Africa-Press – Cameroun. Cela fait plus d’un mois que la présidentielle a été organisée. C’était le 12 octobre 2025. Depuis, rien n’est dévoilé par rapport au remaniement tant attendu, comme le retour prochain de Jésus pour les fidèles chrétiens. Ce silence interroge, selon Jean Ediegnie qui en donne les motifs.
Après une élection présidentielle, le Cameroun a toujours connu une séquence quasi mécanique: investiture, attentes, remaniement. Or, cette fois-ci, presque un mois après, rien ne vient. Le gouvernement issu de 2018 est toujours en place. Aucun signal clair. Aucune annonce forte. Pourquoi ce silence inhabituel? Pourquoi cette immobilité politique? Les clés de lecture pour comprendre ce blocage.
Les négociations diplomatiques en cours bloquent tout. La médiation annoncée par la Gambie, sous l’œil du Nigeria et de plusieurs États sous-régionaux, n’est pas un détail. Tant que cette séquence diplomatique n’est pas totalement refermée, toute décision politique lourde (comme un remaniement) peut être perçue comme un signal de fermeture. En clair, on ne remanie pas pendant qu’on négocie.
Le flou stratégique autour d’un éventuel gouvernement d’union nationale. Depuis l’après-élection, un mot circule discrètement: gouvernement d’ouverture, gouvernement d’union nationale. Mais le problème est simple: qui y entre? Sur quelle base électorale? Avec quelle légitimité réelle? Donner des portefeuilles à des partis ayant obtenu 1 %, 2 % ou 3 % poserait un problème de cohérence politique majeur. Ce serait récompenser l’échec, brouiller la lecture démocratique, créer une inflation artificielle des ambitions. Résultat: on hésite. Et donc on bloque.
Le pouvoir applique aussi une vieille règle: on ne change pas une équipe qui « gagne ». Que cela plaise ou non, le pouvoir considère la séquence électorale de 2025 comme une victoire politique complète. Dans cette logique interne, pourquoi remanier une équipe qui a piloté une victoire? Pourquoi sanctionner un dispositif considéré comme “efficace”? C’est brutal, mais c’est la logique du pouvoir: la stabilité avant tout.

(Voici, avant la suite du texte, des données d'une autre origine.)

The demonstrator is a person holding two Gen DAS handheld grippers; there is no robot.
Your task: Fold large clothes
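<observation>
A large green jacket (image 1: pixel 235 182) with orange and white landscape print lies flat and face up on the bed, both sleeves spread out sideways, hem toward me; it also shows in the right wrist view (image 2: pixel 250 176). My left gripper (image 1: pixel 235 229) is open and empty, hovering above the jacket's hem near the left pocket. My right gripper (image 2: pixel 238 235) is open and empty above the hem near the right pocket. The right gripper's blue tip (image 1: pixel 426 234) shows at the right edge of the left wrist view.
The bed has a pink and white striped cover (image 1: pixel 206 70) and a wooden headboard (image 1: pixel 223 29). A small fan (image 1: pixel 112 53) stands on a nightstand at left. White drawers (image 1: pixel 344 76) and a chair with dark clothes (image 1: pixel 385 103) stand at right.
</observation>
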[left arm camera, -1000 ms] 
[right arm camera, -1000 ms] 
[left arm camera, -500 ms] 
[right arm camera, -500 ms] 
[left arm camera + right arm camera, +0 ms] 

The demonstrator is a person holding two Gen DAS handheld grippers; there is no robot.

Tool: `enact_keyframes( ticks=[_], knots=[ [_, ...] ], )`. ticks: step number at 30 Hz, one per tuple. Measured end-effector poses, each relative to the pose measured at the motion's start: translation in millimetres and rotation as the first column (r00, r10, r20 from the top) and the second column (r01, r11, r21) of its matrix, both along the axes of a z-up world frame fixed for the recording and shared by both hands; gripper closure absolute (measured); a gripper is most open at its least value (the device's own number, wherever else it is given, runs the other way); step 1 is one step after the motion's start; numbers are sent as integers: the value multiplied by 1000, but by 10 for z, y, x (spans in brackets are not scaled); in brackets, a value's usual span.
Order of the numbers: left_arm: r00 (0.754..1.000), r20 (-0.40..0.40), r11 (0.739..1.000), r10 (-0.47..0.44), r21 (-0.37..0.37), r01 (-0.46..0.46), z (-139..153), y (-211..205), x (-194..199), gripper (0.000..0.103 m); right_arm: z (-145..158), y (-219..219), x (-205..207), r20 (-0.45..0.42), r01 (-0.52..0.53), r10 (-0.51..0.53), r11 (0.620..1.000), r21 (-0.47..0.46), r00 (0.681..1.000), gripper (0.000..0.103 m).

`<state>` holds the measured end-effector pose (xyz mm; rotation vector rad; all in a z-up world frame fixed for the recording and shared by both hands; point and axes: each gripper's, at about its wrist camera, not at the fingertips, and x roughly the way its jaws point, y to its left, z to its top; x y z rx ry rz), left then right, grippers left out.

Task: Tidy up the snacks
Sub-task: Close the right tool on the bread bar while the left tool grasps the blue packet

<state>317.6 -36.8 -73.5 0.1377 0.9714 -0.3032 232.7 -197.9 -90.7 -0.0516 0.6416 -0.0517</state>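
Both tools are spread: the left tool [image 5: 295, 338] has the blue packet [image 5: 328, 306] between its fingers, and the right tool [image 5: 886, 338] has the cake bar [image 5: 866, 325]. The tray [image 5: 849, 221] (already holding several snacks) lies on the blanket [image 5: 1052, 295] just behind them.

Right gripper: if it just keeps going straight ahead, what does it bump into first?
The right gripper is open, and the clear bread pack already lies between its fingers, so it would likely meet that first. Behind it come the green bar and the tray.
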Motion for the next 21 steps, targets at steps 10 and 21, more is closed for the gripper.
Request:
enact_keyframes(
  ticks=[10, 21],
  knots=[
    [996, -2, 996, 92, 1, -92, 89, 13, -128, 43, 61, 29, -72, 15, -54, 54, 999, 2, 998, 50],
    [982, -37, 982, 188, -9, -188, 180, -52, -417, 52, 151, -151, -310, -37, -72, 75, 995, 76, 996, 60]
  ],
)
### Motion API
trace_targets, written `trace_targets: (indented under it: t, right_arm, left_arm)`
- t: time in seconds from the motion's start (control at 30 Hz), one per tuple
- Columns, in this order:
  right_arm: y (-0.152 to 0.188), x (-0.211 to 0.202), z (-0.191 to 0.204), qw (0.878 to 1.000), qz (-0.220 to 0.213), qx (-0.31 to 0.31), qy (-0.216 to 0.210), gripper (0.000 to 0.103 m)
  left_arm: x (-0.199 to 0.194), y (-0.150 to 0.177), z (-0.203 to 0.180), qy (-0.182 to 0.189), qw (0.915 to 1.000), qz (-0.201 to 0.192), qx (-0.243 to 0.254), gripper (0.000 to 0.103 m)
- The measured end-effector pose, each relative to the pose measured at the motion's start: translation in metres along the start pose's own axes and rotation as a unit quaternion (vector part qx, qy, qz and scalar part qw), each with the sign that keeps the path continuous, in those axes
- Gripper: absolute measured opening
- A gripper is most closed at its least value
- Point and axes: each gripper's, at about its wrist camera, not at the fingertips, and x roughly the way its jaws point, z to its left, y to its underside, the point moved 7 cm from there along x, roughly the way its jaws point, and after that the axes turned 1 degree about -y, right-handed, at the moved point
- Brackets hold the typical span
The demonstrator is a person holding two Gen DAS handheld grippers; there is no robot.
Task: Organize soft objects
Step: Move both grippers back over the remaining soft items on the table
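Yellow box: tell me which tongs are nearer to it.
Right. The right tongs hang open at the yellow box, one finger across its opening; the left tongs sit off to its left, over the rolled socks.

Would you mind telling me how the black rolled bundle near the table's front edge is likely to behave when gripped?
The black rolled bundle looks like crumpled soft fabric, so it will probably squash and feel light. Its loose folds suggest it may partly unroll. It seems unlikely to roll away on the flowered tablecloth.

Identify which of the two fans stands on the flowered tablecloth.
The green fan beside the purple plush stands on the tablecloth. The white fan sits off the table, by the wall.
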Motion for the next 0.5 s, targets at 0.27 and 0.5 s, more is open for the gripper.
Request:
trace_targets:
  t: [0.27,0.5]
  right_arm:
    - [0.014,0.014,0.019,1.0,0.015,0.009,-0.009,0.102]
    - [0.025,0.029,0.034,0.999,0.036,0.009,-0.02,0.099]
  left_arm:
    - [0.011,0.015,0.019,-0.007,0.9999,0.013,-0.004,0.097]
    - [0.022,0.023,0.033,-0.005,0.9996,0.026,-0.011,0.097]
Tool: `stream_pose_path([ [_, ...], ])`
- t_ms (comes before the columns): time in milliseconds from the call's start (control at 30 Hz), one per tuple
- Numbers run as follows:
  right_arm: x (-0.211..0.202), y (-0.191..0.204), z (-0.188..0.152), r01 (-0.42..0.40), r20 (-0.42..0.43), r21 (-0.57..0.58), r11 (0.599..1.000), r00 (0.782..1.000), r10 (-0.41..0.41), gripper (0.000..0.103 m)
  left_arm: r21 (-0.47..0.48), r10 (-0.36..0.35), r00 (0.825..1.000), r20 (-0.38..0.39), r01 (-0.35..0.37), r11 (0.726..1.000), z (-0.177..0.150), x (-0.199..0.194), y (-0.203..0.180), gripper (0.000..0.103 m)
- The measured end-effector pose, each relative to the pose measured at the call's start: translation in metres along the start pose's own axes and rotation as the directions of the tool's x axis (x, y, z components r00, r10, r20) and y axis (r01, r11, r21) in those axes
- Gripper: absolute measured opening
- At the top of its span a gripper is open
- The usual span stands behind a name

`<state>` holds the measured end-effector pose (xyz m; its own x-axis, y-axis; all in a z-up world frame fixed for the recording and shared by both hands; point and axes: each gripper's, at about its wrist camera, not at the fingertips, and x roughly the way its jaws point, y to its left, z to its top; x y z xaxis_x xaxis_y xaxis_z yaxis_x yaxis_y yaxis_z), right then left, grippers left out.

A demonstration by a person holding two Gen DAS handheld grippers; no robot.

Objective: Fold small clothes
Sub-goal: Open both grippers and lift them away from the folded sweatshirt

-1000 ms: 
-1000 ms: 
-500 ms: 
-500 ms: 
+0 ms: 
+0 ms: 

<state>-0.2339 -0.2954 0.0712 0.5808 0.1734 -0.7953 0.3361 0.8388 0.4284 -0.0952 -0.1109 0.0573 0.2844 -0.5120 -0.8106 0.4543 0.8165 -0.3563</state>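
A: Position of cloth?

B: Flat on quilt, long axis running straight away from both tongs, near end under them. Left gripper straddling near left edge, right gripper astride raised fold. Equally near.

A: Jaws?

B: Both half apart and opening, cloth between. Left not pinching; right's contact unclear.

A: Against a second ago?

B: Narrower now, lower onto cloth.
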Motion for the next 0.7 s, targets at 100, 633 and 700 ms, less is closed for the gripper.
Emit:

Le précédent gouvernement est déjà un record historique. Fait rarement rappelé: le gouvernement issu de 2018 est le plus long gouvernement sans remaniement depuis l’indépendance. 2018 jusqu’à 2025. Sept ans sans remaniement, malgré des décès, malgré des démissions, malgré des scandales, malgré des ministres candidats à la présidentielle. On a simplement nommé des intérimaires, des ministres “en cumul”, des remplaçants techniques. Ce précédent montre clairement qu’au sommet de l’État, le remaniement n’est plus une urgence naturelle.
Le vrai pouvoir est en train de se déplacer vers les législatives de 2026. La vraie bataille politique, désormais, ce ne sont plus les ministres. Ce sont les régions, les députés, les maires, les conseils municipaux. Le centre de gravité se déplace. Tant que les équilibres électoraux de 2026 ne sont pas clarifiés, le pouvoir peut juger inutile de redistribuer les cartes gouvernementales maintenant.